(Activity): Word for word, the records below are to be set down again.

(Provided information):
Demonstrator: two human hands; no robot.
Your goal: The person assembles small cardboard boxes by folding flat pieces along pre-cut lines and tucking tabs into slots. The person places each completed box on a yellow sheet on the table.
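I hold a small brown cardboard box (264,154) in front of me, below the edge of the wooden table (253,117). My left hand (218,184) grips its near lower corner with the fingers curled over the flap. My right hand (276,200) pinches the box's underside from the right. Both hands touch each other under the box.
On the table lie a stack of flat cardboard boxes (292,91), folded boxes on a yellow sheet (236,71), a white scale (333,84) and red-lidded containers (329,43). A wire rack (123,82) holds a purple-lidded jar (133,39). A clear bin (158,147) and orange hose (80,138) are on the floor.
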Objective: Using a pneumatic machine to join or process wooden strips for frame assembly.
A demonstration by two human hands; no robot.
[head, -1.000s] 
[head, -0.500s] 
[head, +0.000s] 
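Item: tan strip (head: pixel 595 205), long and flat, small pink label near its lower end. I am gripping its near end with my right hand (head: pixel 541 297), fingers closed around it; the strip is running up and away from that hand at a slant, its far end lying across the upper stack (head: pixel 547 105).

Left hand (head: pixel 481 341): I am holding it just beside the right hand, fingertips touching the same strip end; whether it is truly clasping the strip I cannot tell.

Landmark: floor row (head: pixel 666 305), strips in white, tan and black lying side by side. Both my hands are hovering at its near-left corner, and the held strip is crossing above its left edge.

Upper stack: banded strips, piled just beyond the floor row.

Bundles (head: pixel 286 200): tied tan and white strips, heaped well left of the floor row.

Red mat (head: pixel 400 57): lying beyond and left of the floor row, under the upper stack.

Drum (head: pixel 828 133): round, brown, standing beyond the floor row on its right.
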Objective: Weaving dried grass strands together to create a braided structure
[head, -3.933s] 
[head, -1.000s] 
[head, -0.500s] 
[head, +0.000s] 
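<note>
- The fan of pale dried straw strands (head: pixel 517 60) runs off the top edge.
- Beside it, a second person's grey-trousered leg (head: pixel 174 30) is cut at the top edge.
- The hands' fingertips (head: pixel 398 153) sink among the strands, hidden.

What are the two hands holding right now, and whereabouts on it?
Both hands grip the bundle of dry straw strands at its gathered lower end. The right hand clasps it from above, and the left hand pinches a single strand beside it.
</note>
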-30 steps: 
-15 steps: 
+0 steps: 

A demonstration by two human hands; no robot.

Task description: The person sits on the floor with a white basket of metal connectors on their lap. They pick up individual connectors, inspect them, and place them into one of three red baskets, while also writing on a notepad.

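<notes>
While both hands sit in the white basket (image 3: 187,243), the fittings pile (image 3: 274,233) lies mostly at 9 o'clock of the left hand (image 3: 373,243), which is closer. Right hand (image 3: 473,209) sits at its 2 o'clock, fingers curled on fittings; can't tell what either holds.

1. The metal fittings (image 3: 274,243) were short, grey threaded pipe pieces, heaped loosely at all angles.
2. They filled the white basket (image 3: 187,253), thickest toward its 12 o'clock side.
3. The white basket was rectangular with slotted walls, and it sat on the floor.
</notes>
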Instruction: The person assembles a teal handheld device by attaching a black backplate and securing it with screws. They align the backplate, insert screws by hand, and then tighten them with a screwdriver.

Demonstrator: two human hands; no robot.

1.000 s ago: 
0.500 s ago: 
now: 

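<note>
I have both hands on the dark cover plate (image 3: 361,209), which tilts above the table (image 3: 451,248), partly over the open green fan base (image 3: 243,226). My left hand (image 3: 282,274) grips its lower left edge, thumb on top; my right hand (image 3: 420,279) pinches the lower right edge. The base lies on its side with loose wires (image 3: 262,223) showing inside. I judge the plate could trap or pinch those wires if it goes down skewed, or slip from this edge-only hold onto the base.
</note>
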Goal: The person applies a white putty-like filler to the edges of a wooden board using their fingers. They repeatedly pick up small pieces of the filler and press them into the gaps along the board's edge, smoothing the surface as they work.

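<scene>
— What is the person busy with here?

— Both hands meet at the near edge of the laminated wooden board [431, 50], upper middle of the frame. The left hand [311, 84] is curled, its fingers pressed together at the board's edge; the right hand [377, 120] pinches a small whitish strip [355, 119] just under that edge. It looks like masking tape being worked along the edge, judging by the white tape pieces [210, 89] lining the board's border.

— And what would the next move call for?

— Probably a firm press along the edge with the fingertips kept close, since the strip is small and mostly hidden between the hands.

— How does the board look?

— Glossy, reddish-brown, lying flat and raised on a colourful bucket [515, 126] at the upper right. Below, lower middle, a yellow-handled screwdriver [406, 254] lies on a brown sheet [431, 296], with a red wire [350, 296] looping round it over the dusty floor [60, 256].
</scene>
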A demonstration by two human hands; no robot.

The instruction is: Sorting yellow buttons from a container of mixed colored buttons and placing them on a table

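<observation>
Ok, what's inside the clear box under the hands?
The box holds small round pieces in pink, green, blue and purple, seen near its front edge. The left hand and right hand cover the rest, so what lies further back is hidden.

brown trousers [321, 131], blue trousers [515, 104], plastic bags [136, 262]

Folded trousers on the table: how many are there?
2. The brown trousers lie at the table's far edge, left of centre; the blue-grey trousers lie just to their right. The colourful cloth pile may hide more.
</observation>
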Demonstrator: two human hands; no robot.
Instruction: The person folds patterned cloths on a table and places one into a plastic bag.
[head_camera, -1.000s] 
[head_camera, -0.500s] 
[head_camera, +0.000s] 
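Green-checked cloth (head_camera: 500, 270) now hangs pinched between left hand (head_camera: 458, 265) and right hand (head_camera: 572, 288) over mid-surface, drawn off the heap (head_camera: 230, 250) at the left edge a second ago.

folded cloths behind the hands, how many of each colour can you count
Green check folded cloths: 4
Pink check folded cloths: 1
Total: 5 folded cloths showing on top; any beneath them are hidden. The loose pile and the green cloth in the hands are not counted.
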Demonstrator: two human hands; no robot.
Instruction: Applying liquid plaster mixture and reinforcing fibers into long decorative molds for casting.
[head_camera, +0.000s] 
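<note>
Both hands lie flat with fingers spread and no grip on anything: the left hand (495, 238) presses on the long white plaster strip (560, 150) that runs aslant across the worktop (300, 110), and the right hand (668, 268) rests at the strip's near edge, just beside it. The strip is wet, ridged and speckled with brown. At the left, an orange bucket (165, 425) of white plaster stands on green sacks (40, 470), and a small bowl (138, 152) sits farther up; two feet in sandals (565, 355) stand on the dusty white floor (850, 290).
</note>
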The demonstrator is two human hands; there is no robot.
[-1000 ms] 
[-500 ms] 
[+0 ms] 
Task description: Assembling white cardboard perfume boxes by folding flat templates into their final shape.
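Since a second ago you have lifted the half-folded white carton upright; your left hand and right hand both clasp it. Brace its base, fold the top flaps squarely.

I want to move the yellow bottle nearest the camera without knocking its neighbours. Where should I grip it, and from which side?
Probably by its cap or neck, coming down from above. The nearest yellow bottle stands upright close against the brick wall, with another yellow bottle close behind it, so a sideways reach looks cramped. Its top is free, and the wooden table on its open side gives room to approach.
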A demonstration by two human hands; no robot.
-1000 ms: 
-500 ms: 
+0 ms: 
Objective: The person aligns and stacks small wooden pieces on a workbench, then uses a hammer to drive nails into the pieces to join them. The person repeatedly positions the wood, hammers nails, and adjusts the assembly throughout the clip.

(Output):
Demonstrator: two human hands; no robot.
Your goal: The person assembles small cardboard boxes by folding flat pieces along pre-cut lines and tucking tabs into slots. The person places each completed box on a yellow sheet on the table.
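I hold a small brown cardboard box (264,154) in front of me, below the edge of the wooden table (253,117). My left hand (218,184) grips its near lower corner with the fingers curled over the flap. My right hand (276,200) pinches the box's underside from the right. Both hands touch each other under the box.
On the table lie a stack of flat cardboard boxes (292,91), folded boxes on a yellow sheet (236,71), a white scale (333,84) and red-lidded containers (329,43). A wire rack (123,82) holds a purple-lidded jar (133,39). A clear bin (158,147) and orange hose (80,138) are on the floor.
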Objective: Using a pneumatic machine to join or process wooden strips for frame assembly.
A demonstration by two human hands; no robot.
[head, -1.000s] 
[head, -0.500s] 
[head, +0.000s] 
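Item: tan strip (head: pixel 595 205), long and flat, small pink label near its lower end. I am gripping its near end with my right hand (head: pixel 541 297), fingers closed around it; the strip is running up and away from that hand at a slant, its far end lying across the upper stack (head: pixel 547 105).

Left hand (head: pixel 481 341): I am holding it just beside the right hand, fingertips touching the same strip end; whether it is truly clasping the strip I cannot tell.

Landmark: floor row (head: pixel 666 305), strips in white, tan and black lying side by side. Both my hands are hovering at its near-left corner, and the held strip is crossing above its left edge.

Upper stack: banded strips, piled just beyond the floor row.

Bundles (head: pixel 286 200): tied tan and white strips, heaped well left of the floor row.

Red mat (head: pixel 400 57): lying beyond and left of the floor row, under the upper stack.

Drum (head: pixel 828 133): round, brown, standing beyond the floor row on its right.
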Objective: Weaving dried grass strands together to create a braided structure
[head, -3.933s] 
[head, -1.000s] 
[head, -0.500s] 
[head, +0.000s] 
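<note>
- The fan of pale dried straw strands (head: pixel 517 60) runs off the top edge.
- Beside it, a second person's grey-trousered leg (head: pixel 174 30) is cut at the top edge.
- The hands' fingertips (head: pixel 398 153) sink among the strands, hidden.

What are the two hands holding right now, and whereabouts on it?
Both hands grip the bundle of dry straw strands at its gathered lower end. The right hand clasps it from above, and the left hand pinches a single strand beside it.
</note>
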-30 steps: 
-15 steps: 
+0 steps: 

A demonstration by two human hands; no robot.

Task description: The person sits on the floor with a white basket of metal connectors on their lap. They pick up individual connectors, inspect them, and place them into one of three red baskets, while also writing on a notepad.

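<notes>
While both hands sit in the white basket (image 3: 187,243), the fittings pile (image 3: 274,233) lies mostly at 9 o'clock of the left hand (image 3: 373,243), which is closer. Right hand (image 3: 473,209) sits at its 2 o'clock, fingers curled on fittings; can't tell what either holds.

1. The metal fittings (image 3: 274,243) were short, grey threaded pipe pieces, heaped loosely at all angles.
2. They filled the white basket (image 3: 187,253), thickest toward its 12 o'clock side.
3. The white basket was rectangular with slotted walls, and it sat on the floor.
</notes>
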Instruction: The person assembles a teal handheld device by attaching a black backplate and securing it with screws. They align the backplate, insert screws by hand, and then tighten them with a screwdriver.

Demonstrator: two human hands; no robot.

1.000 s ago: 
0.500 s ago: 
now: 

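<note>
I have both hands on the dark cover plate (image 3: 361,209), which tilts above the table (image 3: 451,248), partly over the open green fan base (image 3: 243,226). My left hand (image 3: 282,274) grips its lower left edge, thumb on top; my right hand (image 3: 420,279) pinches the lower right edge. The base lies on its side with loose wires (image 3: 262,223) showing inside. I judge the plate could trap or pinch those wires if it goes down skewed, or slip from this edge-only hold onto the base.
</note>
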Goal: The person applies a white putty-like filler to the edges of a wooden board using their fingers. They repeatedly pick up small pieces of the filler and press them into the gaps along the board's edge, smoothing the surface as they work.

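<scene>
— What is the person busy with here?

— Both hands meet at the near edge of the laminated wooden board [431, 50], upper middle of the frame. The left hand [311, 84] is curled, its fingers pressed together at the board's edge; the right hand [377, 120] pinches a small whitish strip [355, 119] just under that edge. It looks like masking tape being worked along the edge, judging by the white tape pieces [210, 89] lining the board's border.

— And what would the next move call for?

— Probably a firm press along the edge with the fingertips kept close, since the strip is small and mostly hidden between the hands.

— How does the board look?

— Glossy, reddish-brown, lying flat and raised on a colourful bucket [515, 126] at the upper right. Below, lower middle, a yellow-handled screwdriver [406, 254] lies on a brown sheet [431, 296], with a red wire [350, 296] looping round it over the dusty floor [60, 256].
</scene>
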A demonstration by two human hands; no robot.

The instruction is: Sorting yellow buttons from a container of mixed colored buttons and placing them on a table

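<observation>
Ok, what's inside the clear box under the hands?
The box holds small round pieces in pink, green, blue and purple, seen near its front edge. The left hand and right hand cover the rest, so what lies further back is hidden.

brown trousers [321, 131], blue trousers [515, 104], plastic bags [136, 262]

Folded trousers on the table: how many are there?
2. The brown trousers lie at the table's far edge, left of centre; the blue-grey trousers lie just to their right. The colourful cloth pile may hide more.
</observation>
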Demonstrator: two human hands; no robot.
Instruction: The person folds patterned cloths on a table and places one into a plastic bag.
[head_camera, -1.000s] 
[head_camera, -0.500s] 
[head_camera, +0.000s] 
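Green-checked cloth (head_camera: 500, 270) now hangs pinched between left hand (head_camera: 458, 265) and right hand (head_camera: 572, 288) over mid-surface, drawn off the heap (head_camera: 230, 250) at the left edge a second ago.

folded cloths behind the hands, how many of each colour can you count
Green check folded cloths: 4
Pink check folded cloths: 1
Total: 5 folded cloths showing on top; any beneath them are hidden. The loose pile and the green cloth in the hands are not counted.
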Demonstrator: two human hands; no robot.
Instruction: Applying liquid plaster mixture and reinforcing fibers into long decorative molds for casting.
[head_camera, +0.000s] 
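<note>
Both hands lie flat with fingers spread and no grip on anything: the left hand (495, 238) presses on the long white plaster strip (560, 150) that runs aslant across the worktop (300, 110), and the right hand (668, 268) rests at the strip's near edge, just beside it. The strip is wet, ridged and speckled with brown. At the left, an orange bucket (165, 425) of white plaster stands on green sacks (40, 470), and a small bowl (138, 152) sits farther up; two feet in sandals (565, 355) stand on the dusty white floor (850, 290).
</note>
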The demonstrator is two human hands; there is no robot.
[-1000 ms] 
[-500 ms] 
[+0 ms] 
Task description: Assembling white cardboard perfume boxes by folding flat templates into their final shape.
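Since a second ago you have lifted the half-folded white carton upright; your left hand and right hand both clasp it. Brace its base, fold the top flaps squarely.

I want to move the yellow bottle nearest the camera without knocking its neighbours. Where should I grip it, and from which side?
Probably by its cap or neck, coming down from above. The nearest yellow bottle stands upright close against the brick wall, with another yellow bottle close behind it, so a sideways reach looks cramped. Its top is free, and the wooden table on its open side gives room to approach.
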A demonstration by two human hands; no robot.
-1000 ms: 
-500 ms: 
+0 ms: 
Objective: The person aligns and stacks small wooden pieces on a workbench, then uses a hammer to drive nails into the pieces to join them. The person repeatedly positions the wood, hammers nails, and adjusts the assembly throughout the clip.

With this, the answer is complete.